No projeto, o prefeito Tiago Ribeiro diz que o país parou por conta da pandemia provocada pelo Covid-19, tendo impacto direto na economia, prejudicando a arrecadação do país, estados e municípios. Alega que o fechamento das atividades econômicas teve repercussão no FPM e no ICMS, fontes maiores de repasses constitucionais ao município.

Segundo o chefe do Poder Executivo municipal, essa situação teve influência direta no cálculo dos recursos do FUNDEB, educação Infantil, recursos da saúde e da assistência social. Justifica, afirmando que o Governo Federal vem implementando várias medidas em socorro dos municípios, no sentido de amenizar os desembolsos decorrentes da folha de pagamento de pessoal.

Procurada pelo portal Revista Litoral Leste Ceará, a Diretoria Executiva do Sindicato dos Servidores Públicos Municipais de Cascavel – Ceará (SINDSEM), se posicionou, a princípio, contrária ao Projeto de Lei, “tendo em vista que o mesmo desobriga o município de repassar as suas contribuições previdenciárias patronais na composição do fundo por um período de dez meses”.
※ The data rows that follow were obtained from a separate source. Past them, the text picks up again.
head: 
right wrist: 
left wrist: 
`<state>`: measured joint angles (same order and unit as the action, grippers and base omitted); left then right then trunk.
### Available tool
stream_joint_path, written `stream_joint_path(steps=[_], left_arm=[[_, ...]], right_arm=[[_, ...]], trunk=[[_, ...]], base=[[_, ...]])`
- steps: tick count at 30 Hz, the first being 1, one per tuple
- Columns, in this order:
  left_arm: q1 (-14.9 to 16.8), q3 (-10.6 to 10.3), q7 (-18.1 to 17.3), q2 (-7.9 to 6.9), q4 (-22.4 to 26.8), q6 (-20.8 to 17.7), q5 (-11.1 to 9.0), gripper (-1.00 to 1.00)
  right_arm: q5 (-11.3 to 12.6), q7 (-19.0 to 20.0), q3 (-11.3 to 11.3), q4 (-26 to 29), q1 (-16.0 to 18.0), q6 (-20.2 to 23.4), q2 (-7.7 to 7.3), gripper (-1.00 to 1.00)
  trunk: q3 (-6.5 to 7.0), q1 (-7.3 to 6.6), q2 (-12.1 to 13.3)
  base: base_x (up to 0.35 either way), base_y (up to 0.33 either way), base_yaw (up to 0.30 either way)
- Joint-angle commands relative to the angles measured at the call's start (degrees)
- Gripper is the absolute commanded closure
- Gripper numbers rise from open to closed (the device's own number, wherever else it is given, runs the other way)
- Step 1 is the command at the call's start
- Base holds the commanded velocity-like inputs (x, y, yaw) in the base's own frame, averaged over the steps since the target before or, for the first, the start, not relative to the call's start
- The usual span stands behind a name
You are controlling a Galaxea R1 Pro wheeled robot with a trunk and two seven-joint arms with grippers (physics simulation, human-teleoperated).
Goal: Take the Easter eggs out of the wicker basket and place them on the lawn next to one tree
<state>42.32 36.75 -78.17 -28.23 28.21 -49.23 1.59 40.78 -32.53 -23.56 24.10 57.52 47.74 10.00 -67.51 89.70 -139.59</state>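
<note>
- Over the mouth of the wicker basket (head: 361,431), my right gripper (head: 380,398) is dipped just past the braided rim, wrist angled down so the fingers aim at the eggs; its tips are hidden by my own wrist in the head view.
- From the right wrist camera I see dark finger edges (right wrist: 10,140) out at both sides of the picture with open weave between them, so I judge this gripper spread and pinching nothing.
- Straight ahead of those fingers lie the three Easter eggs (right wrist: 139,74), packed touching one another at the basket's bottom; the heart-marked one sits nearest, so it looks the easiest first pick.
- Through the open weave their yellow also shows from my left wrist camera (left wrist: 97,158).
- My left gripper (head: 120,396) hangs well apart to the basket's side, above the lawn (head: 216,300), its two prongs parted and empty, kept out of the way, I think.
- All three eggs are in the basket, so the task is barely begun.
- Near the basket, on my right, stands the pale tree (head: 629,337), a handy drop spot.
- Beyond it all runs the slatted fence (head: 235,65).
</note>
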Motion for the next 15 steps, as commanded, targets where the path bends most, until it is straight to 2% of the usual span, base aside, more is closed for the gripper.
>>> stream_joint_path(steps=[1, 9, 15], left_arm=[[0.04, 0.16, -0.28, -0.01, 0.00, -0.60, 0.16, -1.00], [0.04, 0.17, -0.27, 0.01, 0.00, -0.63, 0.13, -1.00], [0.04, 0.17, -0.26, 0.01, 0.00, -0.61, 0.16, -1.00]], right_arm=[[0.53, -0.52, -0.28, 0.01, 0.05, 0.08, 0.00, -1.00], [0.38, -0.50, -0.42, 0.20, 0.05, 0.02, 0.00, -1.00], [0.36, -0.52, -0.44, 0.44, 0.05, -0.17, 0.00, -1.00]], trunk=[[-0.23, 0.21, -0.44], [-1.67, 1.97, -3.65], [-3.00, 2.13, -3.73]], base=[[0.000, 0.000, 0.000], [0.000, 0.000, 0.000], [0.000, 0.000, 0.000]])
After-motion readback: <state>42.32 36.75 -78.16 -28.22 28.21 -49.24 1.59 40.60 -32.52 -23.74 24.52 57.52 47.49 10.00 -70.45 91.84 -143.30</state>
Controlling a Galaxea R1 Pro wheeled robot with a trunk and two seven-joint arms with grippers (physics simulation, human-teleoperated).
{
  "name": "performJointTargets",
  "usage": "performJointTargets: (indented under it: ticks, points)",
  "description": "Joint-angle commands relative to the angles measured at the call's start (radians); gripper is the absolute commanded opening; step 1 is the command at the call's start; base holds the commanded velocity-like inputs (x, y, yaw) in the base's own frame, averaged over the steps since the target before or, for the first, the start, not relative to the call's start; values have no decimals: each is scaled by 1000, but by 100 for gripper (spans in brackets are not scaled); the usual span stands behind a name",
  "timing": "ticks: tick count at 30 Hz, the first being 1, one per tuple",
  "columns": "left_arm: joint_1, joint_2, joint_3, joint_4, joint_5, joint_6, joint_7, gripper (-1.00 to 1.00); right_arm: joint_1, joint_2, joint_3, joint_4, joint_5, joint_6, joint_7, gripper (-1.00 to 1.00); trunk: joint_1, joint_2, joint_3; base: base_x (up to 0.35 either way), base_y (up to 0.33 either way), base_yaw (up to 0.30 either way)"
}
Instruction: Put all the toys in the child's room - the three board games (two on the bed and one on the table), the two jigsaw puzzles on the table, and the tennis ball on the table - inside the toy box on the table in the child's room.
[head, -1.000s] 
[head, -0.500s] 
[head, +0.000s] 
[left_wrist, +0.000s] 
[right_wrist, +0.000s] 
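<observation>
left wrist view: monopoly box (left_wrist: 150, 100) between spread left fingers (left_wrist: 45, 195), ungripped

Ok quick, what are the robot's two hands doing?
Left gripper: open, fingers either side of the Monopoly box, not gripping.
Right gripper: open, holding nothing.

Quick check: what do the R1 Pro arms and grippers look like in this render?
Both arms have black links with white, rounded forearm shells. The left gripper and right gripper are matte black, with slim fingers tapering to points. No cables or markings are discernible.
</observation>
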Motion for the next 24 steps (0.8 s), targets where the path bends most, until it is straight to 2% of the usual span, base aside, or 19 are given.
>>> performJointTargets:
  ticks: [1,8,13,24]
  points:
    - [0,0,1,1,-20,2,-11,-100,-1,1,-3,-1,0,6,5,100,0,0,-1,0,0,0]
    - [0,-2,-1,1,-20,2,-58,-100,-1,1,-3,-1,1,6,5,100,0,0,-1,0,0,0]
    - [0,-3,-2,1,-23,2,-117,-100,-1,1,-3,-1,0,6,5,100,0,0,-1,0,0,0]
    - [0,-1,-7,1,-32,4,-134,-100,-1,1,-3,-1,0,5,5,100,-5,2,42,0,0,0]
O projeto, no entendimento do sindicato, “é exclusivamente de interesse da classe trabalhadora no serviço público municipal”. Outro ponto levantado foi é o de que a Prefeitura não abriu um canal de discussão, a fim de “dialogar e questionar no sentido de que nos fosse mostrado quais os reais impactos ou consequências, na vida dos servidores públicos, que o mencionado projeto pode nos trazer no futuro.”

Entendemos que o município, assim como outros entes federativos vêm passando por dificuldades financeiras, haja vista que por causa da Pandemia da Covid-19, a economia vem sendo afetada com a queda nas arrecadações, mas não podemos permitir que tal projeto seja aprovado pelo Legislativo Municipal sem que passe por uma ampla discussão com a classe trabalhadora, relata a nota do sindicato.

O sindicato sugere que a Câmara Municipal abra espaço para “aprofundar e discutir o tema”, através deliveou videoconferência, mecanismos mais utilizados no momento por conta da situação de pandemia. Defende a participação de especialistas na área de fundo previdenciário e de representantes dos servidores, “diante de uma temática extremamente importante”.